» AIM OF THE TASK: From the first line to the last, write out the listing exactly.

» PROVIDED MATERIAL:
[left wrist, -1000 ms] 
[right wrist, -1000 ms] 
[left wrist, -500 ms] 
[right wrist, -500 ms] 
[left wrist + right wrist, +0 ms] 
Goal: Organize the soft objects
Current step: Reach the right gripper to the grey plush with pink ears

» OUTPUT OF THE EXERCISE:
[left wrist, -1000 ms] 
[right wrist, -1000 ms] 
[left wrist, -500 ms] 
[right wrist, -500 ms] 
[left wrist + right wrist, +0 ms] 
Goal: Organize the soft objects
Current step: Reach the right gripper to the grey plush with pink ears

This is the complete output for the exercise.